* [YOUR OBJECTIVE]:
Starting with the line that contains "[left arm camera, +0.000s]" and ending with the last line of the listing, print each line exactly. Pictures stay out.

* [DATA EXTRACTS]:
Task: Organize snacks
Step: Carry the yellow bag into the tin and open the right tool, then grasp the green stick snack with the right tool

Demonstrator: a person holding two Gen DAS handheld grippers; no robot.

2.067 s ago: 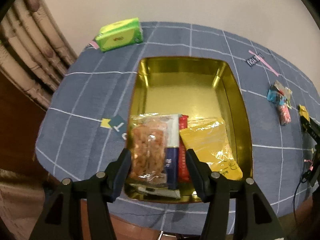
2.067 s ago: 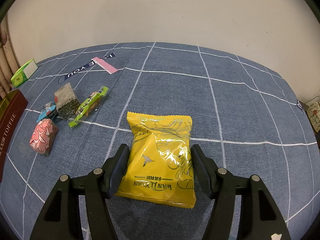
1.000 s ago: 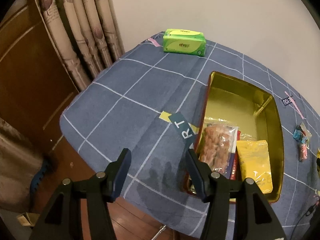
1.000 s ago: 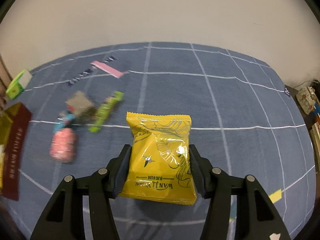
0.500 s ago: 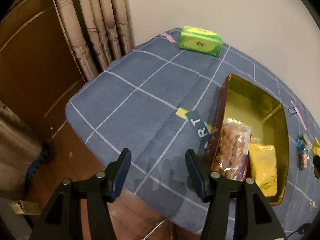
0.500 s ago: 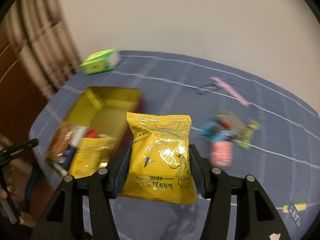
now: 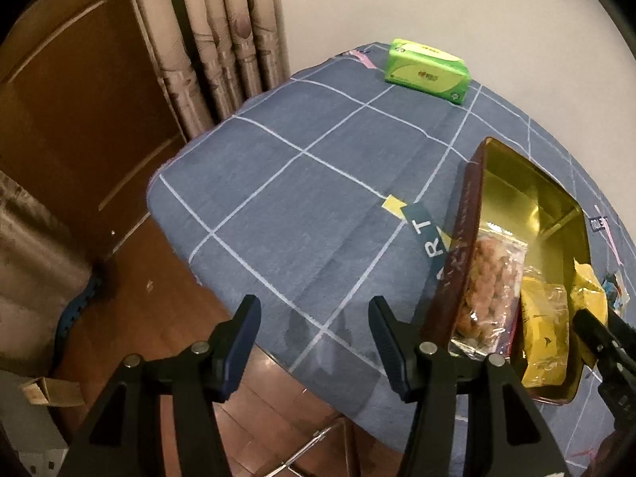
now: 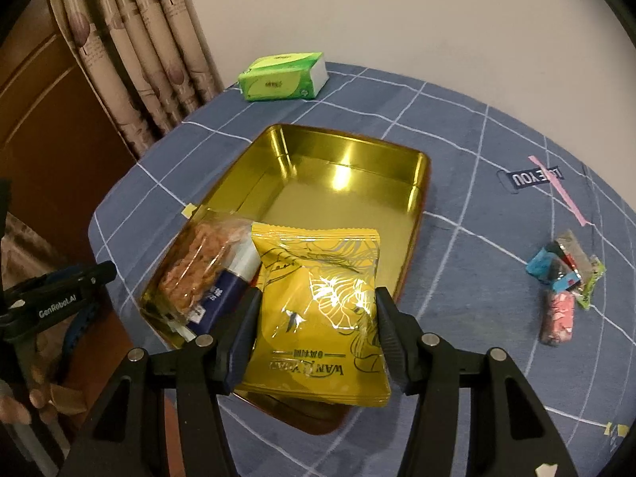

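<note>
Right claw (image 8: 314, 332) pinching yellow snack bag (image 8: 318, 306), now carried from bare cloth to above gold tin (image 8: 349, 159). Ready to drop in. Left claw (image 7: 314, 334) spread, empty, moved aside.

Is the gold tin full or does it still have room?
Partly filled. The gold tin holds a clear cookie bag and other packets at its near end; the far half shows bare metal.
</note>
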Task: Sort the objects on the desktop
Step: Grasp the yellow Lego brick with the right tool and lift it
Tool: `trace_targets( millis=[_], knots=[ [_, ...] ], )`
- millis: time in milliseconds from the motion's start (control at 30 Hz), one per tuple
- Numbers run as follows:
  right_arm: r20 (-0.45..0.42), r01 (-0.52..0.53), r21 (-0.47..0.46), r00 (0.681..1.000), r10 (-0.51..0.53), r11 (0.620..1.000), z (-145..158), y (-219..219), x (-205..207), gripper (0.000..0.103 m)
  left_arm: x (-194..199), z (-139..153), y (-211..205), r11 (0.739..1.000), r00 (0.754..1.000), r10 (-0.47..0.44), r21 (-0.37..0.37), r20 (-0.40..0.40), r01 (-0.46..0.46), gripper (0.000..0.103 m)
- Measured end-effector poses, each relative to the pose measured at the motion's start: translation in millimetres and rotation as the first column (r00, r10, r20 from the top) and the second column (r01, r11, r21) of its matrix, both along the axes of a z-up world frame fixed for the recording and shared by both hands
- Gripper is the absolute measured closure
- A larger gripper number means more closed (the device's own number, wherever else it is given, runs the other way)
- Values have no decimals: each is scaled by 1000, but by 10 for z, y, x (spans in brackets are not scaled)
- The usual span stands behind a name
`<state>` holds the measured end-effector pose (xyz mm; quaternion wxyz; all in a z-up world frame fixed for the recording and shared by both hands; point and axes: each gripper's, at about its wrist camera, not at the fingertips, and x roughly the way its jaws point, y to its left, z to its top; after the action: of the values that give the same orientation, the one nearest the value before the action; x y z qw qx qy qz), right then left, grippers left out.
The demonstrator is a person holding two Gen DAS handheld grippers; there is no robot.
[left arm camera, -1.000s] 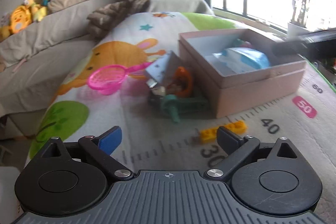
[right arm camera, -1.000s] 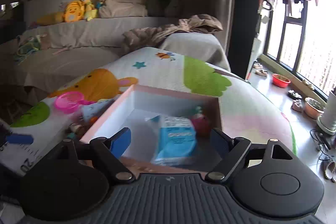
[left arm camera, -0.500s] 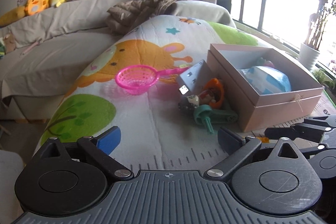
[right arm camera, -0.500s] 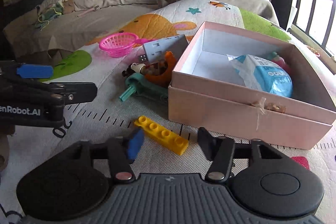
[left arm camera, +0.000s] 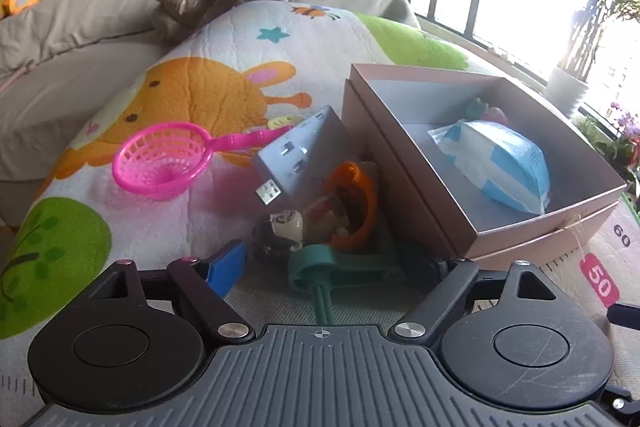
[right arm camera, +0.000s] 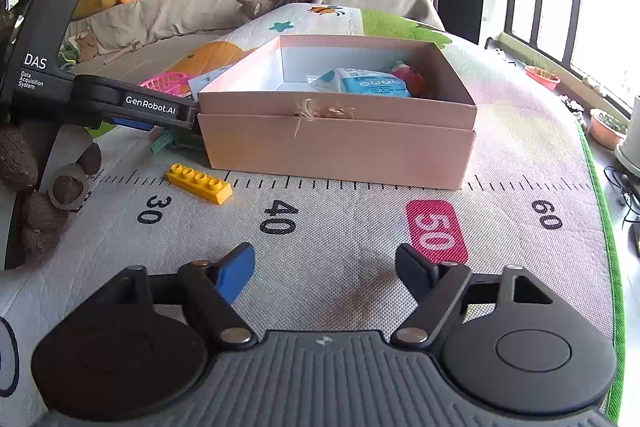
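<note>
Left gripper (left arm camera: 332, 265), fingers spread, straddles green clip (left arm camera: 340, 263) at lower centre; next: pinch, lift into pink box (left arm camera: 452, 227). Right gripper (right arm camera: 326, 267) spread, idle.

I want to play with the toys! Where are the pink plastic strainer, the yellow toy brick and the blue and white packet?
Pink plastic strainer (left arm camera: 162, 163): left wrist view, on its mesh bowl.
Yellow toy brick (right arm camera: 199, 183): right wrist view, on its studded top.
Blue and white packet (left arm camera: 496, 163): left wrist view, on its upper face.

Black ribbed left gripper (left arm camera: 334, 267) body, silver screws, one blue and one black fingers (left arm camera: 224, 265)
</note>
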<state>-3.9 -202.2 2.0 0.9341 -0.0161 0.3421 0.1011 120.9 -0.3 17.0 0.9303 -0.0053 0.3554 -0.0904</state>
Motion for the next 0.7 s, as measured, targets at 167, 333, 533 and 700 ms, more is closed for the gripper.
trace_targets(
  millis=[167, 333, 533, 700],
  knots=[
    [-19, -17, -11, 1000, 17, 1000, -21, 42, 58, 12, -112, 33, 32, 1000, 999, -26, 10, 22, 25, 41],
    [-25, -28, -20, 999, 27, 999, -21, 64, 57, 10, -277, -53, 150, 998, 998, -45, 38, -45, 47, 57],
    [0, -156, -61, 988, 156, 986, 92, 312, 82, 10, -667, -44, 426, 984, 1000, 21, 174, 10, -23, 44],
    [7, -299, -92, 954, 301, 950, 148, 739, 300, 10, -735, 19, 737, 983, 991, 132, 129, -5, -130, 32]
  ],
)
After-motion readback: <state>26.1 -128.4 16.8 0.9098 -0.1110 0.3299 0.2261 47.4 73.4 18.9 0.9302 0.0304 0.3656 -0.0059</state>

* [WRITTEN RESPONSE]:
[left arm camera, +0.000s] 
[right arm camera, +0.000s] 
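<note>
Left gripper (left arm camera: 332, 265), fingers spread, straddles green clip (left arm camera: 340, 263) at lower centre; next: pinch, lift into pink box (left arm camera: 452, 227). Right gripper (right arm camera: 326, 267) spread, idle.

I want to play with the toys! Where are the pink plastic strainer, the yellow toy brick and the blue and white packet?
Pink plastic strainer (left arm camera: 162, 163): left wrist view, on its mesh bowl.
Yellow toy brick (right arm camera: 199, 183): right wrist view, on its studded top.
Blue and white packet (left arm camera: 496, 163): left wrist view, on its upper face.

Black ribbed left gripper (left arm camera: 334, 267) body, silver screws, one blue and one black fingers (left arm camera: 224, 265)
</note>
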<state>-3.9 -202.2 2.0 0.9341 -0.0161 0.3421 0.1011 120.9 -0.3 17.0 0.9303 -0.0053 0.3554 -0.0904</state>
Motion for the next 0.7 s, as measured, targets at 167, 333, 533 and 700 ms, more is closed for the gripper.
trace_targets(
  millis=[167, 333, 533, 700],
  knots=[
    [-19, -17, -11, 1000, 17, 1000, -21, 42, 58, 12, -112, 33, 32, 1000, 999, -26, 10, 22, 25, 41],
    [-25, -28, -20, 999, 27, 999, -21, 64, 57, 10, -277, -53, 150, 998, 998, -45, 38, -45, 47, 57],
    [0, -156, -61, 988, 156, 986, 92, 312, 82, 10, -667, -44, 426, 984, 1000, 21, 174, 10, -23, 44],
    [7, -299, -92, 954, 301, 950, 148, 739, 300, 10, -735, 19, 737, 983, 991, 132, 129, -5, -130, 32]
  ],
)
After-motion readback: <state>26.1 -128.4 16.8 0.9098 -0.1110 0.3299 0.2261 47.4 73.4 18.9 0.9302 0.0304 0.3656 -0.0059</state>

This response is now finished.